» **Data supplied**:
•••

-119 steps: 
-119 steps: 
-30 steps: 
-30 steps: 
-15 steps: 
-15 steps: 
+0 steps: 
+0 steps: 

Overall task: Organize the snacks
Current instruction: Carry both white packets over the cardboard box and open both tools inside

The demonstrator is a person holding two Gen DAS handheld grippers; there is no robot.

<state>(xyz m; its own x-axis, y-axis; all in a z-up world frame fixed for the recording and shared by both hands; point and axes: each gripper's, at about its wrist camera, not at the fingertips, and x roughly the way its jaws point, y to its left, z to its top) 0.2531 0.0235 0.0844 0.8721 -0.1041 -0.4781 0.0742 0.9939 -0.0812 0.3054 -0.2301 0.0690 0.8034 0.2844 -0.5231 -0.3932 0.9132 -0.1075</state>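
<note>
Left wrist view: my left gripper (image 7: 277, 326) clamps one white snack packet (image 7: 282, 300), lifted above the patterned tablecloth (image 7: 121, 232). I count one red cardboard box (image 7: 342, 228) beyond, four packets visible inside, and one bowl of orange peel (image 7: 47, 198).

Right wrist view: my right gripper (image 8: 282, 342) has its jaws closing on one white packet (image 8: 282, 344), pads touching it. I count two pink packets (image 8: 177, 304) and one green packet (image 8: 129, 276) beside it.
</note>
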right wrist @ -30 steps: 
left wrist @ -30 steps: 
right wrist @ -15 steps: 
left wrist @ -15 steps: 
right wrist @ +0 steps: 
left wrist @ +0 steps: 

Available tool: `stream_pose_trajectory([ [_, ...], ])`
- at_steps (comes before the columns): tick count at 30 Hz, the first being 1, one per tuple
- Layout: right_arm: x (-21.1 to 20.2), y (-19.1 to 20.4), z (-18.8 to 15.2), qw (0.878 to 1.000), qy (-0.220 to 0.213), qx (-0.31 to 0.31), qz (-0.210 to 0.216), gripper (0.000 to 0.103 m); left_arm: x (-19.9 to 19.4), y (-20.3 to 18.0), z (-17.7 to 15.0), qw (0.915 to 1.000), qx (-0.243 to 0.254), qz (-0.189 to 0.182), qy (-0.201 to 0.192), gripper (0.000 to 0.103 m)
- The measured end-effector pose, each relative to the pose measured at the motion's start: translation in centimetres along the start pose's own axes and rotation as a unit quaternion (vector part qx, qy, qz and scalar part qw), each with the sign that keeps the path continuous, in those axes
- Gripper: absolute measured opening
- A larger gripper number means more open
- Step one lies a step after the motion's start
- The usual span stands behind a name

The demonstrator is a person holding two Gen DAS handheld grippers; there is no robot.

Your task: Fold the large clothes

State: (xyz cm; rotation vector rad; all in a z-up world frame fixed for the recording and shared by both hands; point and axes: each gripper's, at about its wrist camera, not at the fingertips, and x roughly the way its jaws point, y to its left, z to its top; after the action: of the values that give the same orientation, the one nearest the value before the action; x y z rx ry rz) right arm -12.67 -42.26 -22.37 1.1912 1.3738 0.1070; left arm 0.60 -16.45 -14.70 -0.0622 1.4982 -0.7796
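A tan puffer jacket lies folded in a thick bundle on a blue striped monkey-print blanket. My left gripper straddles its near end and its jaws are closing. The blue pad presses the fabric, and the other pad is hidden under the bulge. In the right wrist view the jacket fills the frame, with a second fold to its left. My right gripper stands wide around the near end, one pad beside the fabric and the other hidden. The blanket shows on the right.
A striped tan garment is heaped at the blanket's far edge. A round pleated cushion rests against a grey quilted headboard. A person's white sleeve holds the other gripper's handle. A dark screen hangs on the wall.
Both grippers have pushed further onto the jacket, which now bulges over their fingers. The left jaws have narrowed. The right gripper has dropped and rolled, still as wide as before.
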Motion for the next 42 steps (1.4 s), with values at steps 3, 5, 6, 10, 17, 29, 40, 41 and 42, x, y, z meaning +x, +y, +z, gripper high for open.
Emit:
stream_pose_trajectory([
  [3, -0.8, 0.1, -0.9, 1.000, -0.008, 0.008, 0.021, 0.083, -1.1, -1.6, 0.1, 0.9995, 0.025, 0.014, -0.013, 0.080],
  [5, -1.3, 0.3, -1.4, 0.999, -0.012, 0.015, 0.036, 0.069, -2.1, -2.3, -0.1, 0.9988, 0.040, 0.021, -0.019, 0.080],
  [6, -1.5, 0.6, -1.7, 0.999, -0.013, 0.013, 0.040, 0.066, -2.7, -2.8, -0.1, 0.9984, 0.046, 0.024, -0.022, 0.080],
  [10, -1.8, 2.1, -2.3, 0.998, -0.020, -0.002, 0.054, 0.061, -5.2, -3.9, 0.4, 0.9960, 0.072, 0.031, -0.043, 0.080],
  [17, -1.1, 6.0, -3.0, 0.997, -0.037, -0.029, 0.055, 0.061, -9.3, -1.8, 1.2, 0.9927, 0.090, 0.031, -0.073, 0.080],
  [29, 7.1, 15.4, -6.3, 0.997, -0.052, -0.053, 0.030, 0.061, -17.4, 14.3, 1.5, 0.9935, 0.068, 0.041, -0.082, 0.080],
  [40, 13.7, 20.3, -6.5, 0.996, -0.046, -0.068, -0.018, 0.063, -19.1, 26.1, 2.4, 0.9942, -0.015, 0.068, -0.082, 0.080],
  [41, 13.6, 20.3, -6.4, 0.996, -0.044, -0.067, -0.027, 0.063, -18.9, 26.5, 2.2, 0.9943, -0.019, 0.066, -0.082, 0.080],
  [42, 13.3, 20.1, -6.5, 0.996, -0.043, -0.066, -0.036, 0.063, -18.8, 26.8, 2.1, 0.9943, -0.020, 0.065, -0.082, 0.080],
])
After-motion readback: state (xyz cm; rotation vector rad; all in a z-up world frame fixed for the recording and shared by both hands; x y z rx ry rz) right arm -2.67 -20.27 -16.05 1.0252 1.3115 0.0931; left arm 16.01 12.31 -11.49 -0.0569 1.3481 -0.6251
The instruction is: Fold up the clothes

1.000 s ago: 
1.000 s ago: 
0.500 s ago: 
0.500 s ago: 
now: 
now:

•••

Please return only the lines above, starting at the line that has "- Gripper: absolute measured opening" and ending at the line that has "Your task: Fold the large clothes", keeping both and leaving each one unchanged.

» **Task response**:
- Gripper: absolute measured opening
- A larger gripper number means more open
- Step one lies a step after the motion's start
- The usual span stands behind a name

The demonstrator is a person holding two Gen DAS handheld grippers; there is no robot.

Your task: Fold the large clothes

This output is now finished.